From mboxrd@z Thu Jan  1 00:00:00 1970
Return-Path: <linux-btrfs-owner@vger.kernel.org>
Received: from aserp1040.oracle.com ([141.146.126.69]:31834 "EHLO
        aserp1040.oracle.com" rhost-flags-OK-OK-OK-OK) by vger.kernel.org
        with ESMTP id S1751736AbdBNWHL (ORCPT
        <rfc822;linux-btrfs@vger.kernel.org>);
        Tue, 14 Feb 2017 17:07:11 -0500
Date: Tue, 14 Feb 2017 14:06:13 -0800
From: Liu Bo <bo.li.liu@oracle.com>
To: fdmanana@kernel.org
Cc: linux-btrfs@vger.kernel.org
Subject: Re: [PATCH] Btrfs: fix data loss after truncate when using the
 no-holes feature
Message-ID: <20170214220613.GJ31091@localhost.localdomain>
Reply-To: bo.li.liu@oracle.com
References: <1487104526-13617-1-git-send-email-fdmanana@kernel.org>
MIME-Version: 1.0
Content-Type: text/plain; charset=us-ascii
In-Reply-To: <1487104526-13617-1-git-send-email-fdmanana@kernel.org>
Sender: linux-btrfs-owner@vger.kernel.org
List-ID: <linux-btrfs.vger.kernel.org>

On Tue, Feb 14, 2017 at 08:35:26PM +0000, fdmanana@kernel.org wrote:
> From: Filipe Manana <fdmanana@suse.com>
> 
> If we have a file with an implicit hole (NO_HOLES feature enabled) that
> has an extent following the hole, delayed writes against regions of the
> file behind the hole happened before but were not yet flushed and then
> we truncate the file to a smaller size that lies inside the hole, we
> end up persisting a wrong disk_i_size value for our inode that leads to
> data loss after umounting and mounting again the filesystem or after
> the inode is evicted and loaded again.
> 
> This happens because at inode.c:btrfs_truncate_inode_items() we end up
> setting last_size to the offset of the extent that we deleted and that
> followed the hole.
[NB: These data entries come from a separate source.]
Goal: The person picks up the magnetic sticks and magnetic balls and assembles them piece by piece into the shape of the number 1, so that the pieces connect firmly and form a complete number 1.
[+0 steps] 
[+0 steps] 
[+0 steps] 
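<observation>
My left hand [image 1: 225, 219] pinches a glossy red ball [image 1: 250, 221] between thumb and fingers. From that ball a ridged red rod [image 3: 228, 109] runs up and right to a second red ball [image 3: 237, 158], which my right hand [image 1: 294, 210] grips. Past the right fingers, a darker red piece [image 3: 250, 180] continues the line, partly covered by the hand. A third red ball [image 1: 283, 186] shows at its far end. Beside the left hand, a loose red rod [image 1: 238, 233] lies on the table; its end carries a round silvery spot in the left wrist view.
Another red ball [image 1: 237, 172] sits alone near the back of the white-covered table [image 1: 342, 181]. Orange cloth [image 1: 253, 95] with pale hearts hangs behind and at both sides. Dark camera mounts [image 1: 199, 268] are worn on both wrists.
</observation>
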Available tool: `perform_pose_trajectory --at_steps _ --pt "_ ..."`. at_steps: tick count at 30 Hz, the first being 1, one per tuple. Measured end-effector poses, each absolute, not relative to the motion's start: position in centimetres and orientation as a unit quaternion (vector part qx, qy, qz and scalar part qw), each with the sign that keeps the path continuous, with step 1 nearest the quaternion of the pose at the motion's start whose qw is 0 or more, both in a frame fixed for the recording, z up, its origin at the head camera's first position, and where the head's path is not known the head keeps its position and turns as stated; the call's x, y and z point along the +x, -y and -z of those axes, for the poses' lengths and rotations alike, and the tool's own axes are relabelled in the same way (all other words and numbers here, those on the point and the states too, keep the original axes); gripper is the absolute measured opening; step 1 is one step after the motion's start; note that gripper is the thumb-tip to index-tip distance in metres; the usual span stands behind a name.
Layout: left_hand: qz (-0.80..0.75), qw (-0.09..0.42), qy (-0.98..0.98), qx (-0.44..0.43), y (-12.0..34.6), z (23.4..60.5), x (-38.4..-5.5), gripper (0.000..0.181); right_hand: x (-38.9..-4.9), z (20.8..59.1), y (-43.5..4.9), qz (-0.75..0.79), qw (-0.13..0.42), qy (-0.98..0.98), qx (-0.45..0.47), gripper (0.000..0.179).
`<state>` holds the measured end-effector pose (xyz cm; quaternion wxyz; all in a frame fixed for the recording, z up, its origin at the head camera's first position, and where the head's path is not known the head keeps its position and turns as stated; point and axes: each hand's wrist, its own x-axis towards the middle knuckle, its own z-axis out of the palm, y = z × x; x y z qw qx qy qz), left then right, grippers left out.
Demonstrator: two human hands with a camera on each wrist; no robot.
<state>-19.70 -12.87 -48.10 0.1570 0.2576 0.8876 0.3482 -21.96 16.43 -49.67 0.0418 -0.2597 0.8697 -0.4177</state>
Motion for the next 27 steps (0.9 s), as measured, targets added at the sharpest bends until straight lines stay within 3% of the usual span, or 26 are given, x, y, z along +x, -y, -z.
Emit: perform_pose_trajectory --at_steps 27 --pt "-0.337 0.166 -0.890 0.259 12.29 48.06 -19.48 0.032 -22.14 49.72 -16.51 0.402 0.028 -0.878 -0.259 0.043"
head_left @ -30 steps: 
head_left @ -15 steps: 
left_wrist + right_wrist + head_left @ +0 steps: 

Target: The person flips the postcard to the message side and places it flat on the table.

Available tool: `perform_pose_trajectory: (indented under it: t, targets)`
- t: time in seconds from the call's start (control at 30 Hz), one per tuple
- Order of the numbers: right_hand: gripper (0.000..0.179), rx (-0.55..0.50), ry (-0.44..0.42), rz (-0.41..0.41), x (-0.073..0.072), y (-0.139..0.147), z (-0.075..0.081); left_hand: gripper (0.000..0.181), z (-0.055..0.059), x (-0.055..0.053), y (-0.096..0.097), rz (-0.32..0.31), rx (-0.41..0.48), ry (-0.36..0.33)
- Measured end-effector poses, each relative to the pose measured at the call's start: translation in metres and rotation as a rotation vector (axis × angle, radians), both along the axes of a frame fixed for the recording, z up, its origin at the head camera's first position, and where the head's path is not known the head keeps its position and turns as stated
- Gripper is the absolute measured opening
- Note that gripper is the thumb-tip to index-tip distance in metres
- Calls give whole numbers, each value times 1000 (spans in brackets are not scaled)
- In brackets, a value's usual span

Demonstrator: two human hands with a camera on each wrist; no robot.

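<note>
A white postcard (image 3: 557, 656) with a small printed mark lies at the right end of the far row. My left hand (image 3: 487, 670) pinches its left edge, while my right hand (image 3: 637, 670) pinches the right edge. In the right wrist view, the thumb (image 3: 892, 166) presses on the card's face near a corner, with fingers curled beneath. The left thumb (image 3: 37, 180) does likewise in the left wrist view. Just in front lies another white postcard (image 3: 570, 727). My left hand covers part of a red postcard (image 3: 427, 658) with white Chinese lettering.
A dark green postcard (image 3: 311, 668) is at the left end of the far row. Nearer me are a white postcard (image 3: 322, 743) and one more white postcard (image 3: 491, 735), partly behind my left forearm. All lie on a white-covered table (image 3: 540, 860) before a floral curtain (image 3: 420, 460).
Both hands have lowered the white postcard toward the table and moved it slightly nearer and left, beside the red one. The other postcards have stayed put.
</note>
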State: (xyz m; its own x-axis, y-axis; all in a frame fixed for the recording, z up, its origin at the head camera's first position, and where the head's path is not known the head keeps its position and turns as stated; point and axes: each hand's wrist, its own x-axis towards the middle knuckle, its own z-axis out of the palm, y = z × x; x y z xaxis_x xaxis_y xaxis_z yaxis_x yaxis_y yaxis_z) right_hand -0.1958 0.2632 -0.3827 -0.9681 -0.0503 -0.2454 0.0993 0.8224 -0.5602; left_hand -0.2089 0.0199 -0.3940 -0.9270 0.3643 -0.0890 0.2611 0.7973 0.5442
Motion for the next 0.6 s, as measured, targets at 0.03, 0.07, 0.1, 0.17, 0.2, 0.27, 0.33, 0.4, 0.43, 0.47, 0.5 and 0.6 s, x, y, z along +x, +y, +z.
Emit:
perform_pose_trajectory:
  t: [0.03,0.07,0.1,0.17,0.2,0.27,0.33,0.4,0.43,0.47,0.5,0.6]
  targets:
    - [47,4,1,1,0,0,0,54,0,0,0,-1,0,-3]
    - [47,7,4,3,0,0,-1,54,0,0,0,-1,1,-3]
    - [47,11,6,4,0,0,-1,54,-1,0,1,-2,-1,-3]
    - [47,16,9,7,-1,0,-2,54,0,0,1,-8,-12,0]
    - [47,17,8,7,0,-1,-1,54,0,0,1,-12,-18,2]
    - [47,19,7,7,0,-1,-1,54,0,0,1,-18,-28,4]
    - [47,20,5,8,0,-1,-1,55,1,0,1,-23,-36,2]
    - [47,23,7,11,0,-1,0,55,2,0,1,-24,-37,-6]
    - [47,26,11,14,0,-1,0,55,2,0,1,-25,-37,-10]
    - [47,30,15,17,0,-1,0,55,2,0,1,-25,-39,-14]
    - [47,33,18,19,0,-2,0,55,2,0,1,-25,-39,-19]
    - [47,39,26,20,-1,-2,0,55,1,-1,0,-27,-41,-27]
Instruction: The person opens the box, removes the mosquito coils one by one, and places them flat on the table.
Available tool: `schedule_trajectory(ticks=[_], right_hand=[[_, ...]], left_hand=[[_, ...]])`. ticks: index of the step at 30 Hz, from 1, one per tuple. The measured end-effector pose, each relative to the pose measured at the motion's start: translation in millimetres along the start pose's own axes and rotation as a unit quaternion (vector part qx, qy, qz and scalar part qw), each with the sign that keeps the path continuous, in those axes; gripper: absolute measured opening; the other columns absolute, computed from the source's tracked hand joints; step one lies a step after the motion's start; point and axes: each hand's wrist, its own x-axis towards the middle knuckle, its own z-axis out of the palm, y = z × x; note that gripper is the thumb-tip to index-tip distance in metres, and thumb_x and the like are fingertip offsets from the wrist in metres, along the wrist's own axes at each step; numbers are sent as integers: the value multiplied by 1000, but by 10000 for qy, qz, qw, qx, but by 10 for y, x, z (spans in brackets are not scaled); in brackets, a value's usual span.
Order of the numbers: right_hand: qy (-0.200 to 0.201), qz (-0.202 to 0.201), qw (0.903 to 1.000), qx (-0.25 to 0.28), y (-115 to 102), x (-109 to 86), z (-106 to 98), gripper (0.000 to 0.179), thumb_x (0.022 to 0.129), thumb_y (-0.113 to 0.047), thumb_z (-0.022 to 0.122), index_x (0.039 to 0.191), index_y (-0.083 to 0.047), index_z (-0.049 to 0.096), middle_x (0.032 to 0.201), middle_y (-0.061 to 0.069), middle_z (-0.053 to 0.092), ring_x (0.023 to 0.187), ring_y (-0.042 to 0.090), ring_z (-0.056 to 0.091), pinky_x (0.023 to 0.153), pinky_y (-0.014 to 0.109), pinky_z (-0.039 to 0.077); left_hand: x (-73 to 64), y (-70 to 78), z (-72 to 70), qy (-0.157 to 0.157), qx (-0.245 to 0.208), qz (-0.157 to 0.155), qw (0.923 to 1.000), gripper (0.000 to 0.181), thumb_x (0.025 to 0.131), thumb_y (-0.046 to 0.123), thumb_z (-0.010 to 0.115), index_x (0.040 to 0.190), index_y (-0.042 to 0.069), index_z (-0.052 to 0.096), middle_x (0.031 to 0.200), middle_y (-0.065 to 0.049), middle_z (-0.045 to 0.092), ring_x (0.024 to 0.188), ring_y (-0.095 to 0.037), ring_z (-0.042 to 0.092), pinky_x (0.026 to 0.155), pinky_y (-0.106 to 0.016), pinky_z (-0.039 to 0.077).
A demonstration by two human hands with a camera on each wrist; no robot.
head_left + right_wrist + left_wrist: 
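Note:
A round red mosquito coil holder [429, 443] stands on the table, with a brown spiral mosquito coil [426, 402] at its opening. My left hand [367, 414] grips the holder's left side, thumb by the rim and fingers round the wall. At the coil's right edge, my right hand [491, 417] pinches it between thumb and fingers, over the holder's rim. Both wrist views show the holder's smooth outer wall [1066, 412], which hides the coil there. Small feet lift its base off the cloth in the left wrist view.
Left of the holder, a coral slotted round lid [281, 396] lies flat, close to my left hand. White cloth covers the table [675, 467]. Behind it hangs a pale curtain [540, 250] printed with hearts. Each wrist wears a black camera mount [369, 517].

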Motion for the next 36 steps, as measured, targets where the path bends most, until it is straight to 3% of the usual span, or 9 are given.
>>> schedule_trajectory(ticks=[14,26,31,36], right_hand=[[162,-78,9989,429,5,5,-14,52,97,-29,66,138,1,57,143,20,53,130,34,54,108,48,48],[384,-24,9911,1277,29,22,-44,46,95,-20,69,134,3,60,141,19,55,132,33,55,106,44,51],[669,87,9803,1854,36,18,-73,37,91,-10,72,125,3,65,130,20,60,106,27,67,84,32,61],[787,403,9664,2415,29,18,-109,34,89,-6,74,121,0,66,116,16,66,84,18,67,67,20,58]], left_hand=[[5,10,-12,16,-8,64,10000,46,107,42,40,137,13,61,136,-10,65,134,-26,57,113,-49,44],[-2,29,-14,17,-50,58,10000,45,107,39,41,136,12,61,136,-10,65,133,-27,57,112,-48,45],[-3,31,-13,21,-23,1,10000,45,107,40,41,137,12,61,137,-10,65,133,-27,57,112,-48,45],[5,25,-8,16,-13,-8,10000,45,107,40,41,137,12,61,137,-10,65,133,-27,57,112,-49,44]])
We then pass that value to btrfs_ordered_update_i_size()
> which updates the inode's disk_i_size to a value smaller then the offset
> of the buffered (delayed) writes.
> 
> Example reproducer:
> 
>  $ mkfs.btrfs -f /dev/sdb
>  $ mount /dev/sdb /mnt
> 
>  $ xfs_io -f -c "pwrite -S 0x01 0K 32K" /mnt/foo
>  $ xfs_io -d -c "pwrite -S 0x02 -b 32K 64K 32K" /mnt/foo
>  $ xfs_io -c "truncate 60K" /mnt/foo
>    --> inode's disk_i_size updated to 0
> 
>  $ md5sum /mnt/foo
>  3c5ca3c3ab42f4b04d7e7eb0b0d4d806  /mnt/foo
> 
>  $ umount /dev/sdb
>  $ mount /dev/sdb /mnt
> 
>  $ md5sum /mnt/foo
>  d41d8cd98f00b204e9800998ecf8427e  /mnt/foo
>    --> Empty file, all data lost!
> 
> Cc: <stable@vger.kernel.org>  # 3.14+
> Fixes: 16e7549f045d ("Btrfs: incompatible format change to remove hole extents")
> Signed-off-by: Filipe Manana <fdmanana@suse.com>
> ---
>  fs/btrfs/inode.c | 6 +++++-
>  1 file changed, 5 insertions(+), 1 deletion(-)
> 
> diff --git a/fs/btrfs/inode.c b/fs/btrfs/inode.c
> index 8eb6703..a0a38ce 100644
> --- a/fs/btrfs/inode.c
> +++ b/fs/btrfs/inode.c
> @@ -4703,8 +4703,12 @@ int btrfs_truncate_inode_items(struct btrfs_trans_handle *trans,
>  			btrfs_abort_transaction(trans, ret);
>  	}
>  error:
> -	if (root->root_key.objectid != BTRFS_TREE_LOG_OBJECTID)
> +	if (root->root_key.objectid != BTRFS_TREE_LOG_OBJECTID) {
> +		if (last_size > new_size &&
> +		    btrfs_fs_incompat(fs_info, NO_HOLES))
> +			last_size = new_size;
>  		btrfs_ordered_update_i_size(inode, last_size, NULL);
> +	}
>

Looks good to me.

Reviewed-by: Liu Bo <bo.li.liu@oracle.com>

We can also remove the code that sets last_size = new_size in the case of
NO_HOLES inside the while loop, as I think this patch covers that, too.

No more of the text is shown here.